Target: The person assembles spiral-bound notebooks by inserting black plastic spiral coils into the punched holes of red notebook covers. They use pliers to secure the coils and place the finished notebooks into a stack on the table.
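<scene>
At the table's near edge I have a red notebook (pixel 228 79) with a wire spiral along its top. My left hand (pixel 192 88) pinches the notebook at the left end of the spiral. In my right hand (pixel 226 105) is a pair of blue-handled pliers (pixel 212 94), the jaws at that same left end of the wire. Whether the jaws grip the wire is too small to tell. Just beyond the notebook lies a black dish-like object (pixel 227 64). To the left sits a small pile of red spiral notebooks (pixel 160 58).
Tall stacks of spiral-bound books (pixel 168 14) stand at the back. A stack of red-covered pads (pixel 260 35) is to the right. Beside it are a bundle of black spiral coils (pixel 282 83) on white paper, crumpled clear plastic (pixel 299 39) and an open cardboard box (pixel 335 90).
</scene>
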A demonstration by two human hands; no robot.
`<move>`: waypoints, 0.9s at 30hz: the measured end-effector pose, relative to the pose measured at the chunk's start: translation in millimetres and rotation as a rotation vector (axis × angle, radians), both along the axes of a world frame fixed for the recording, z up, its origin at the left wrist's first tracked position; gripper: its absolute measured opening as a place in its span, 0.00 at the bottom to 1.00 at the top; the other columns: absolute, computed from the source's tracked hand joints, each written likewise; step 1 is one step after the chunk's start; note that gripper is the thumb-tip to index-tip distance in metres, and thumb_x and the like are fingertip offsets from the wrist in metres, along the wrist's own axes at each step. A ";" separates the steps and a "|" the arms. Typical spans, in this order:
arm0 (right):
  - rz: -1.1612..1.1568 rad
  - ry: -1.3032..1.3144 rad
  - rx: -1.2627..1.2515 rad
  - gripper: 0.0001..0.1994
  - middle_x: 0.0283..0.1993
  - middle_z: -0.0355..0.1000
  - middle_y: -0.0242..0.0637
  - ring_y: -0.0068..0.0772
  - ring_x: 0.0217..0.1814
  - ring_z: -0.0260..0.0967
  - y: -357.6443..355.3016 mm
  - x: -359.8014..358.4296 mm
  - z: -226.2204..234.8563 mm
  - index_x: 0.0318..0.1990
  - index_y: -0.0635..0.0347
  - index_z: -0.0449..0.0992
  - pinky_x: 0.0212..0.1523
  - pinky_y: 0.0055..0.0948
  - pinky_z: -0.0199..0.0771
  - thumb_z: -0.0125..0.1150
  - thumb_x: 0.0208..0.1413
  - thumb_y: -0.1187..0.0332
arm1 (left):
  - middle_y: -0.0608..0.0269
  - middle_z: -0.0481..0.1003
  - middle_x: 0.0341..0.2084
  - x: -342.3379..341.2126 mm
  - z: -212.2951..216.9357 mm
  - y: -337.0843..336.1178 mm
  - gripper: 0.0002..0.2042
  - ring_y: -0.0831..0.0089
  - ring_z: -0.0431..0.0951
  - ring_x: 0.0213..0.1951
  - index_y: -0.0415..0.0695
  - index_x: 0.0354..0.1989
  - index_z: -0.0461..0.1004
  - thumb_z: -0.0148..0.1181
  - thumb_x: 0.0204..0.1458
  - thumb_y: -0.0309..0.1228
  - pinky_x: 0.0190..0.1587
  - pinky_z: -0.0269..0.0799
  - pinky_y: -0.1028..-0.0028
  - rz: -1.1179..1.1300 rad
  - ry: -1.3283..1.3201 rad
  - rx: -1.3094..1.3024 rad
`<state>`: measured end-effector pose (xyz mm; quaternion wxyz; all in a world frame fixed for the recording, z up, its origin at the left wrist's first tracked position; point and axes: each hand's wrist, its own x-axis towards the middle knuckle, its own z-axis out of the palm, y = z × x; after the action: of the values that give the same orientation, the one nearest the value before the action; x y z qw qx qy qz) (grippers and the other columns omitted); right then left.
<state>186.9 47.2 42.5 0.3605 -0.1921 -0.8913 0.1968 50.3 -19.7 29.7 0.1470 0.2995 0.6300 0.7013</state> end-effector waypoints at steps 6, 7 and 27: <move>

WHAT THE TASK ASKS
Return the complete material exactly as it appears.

RESULT
Target: The person assembles spiral-bound notebooks by inserting black plastic spiral coils into the punched holes of red notebook covers. They use pliers to secure the coils and place the finished notebooks into a stack on the table.
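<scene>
At the table's near edge I have a red notebook (pixel 228 79) with a wire spiral along its top. My left hand (pixel 192 88) pinches the notebook at the left end of the spiral. In my right hand (pixel 226 105) is a pair of blue-handled pliers (pixel 212 94), the jaws at that same left end of the wire. Whether the jaws grip the wire is too small to tell. Just beyond the notebook lies a black dish-like object (pixel 227 64). To the left sits a small pile of red spiral notebooks (pixel 160 58).
Tall stacks of spiral-bound books (pixel 168 14) stand at the back. A stack of red-covered pads (pixel 260 35) is to the right. Beside it are a bundle of black spiral coils (pixel 282 83) on white paper, crumpled clear plastic (pixel 299 39) and an open cardboard box (pixel 335 90).
</scene>
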A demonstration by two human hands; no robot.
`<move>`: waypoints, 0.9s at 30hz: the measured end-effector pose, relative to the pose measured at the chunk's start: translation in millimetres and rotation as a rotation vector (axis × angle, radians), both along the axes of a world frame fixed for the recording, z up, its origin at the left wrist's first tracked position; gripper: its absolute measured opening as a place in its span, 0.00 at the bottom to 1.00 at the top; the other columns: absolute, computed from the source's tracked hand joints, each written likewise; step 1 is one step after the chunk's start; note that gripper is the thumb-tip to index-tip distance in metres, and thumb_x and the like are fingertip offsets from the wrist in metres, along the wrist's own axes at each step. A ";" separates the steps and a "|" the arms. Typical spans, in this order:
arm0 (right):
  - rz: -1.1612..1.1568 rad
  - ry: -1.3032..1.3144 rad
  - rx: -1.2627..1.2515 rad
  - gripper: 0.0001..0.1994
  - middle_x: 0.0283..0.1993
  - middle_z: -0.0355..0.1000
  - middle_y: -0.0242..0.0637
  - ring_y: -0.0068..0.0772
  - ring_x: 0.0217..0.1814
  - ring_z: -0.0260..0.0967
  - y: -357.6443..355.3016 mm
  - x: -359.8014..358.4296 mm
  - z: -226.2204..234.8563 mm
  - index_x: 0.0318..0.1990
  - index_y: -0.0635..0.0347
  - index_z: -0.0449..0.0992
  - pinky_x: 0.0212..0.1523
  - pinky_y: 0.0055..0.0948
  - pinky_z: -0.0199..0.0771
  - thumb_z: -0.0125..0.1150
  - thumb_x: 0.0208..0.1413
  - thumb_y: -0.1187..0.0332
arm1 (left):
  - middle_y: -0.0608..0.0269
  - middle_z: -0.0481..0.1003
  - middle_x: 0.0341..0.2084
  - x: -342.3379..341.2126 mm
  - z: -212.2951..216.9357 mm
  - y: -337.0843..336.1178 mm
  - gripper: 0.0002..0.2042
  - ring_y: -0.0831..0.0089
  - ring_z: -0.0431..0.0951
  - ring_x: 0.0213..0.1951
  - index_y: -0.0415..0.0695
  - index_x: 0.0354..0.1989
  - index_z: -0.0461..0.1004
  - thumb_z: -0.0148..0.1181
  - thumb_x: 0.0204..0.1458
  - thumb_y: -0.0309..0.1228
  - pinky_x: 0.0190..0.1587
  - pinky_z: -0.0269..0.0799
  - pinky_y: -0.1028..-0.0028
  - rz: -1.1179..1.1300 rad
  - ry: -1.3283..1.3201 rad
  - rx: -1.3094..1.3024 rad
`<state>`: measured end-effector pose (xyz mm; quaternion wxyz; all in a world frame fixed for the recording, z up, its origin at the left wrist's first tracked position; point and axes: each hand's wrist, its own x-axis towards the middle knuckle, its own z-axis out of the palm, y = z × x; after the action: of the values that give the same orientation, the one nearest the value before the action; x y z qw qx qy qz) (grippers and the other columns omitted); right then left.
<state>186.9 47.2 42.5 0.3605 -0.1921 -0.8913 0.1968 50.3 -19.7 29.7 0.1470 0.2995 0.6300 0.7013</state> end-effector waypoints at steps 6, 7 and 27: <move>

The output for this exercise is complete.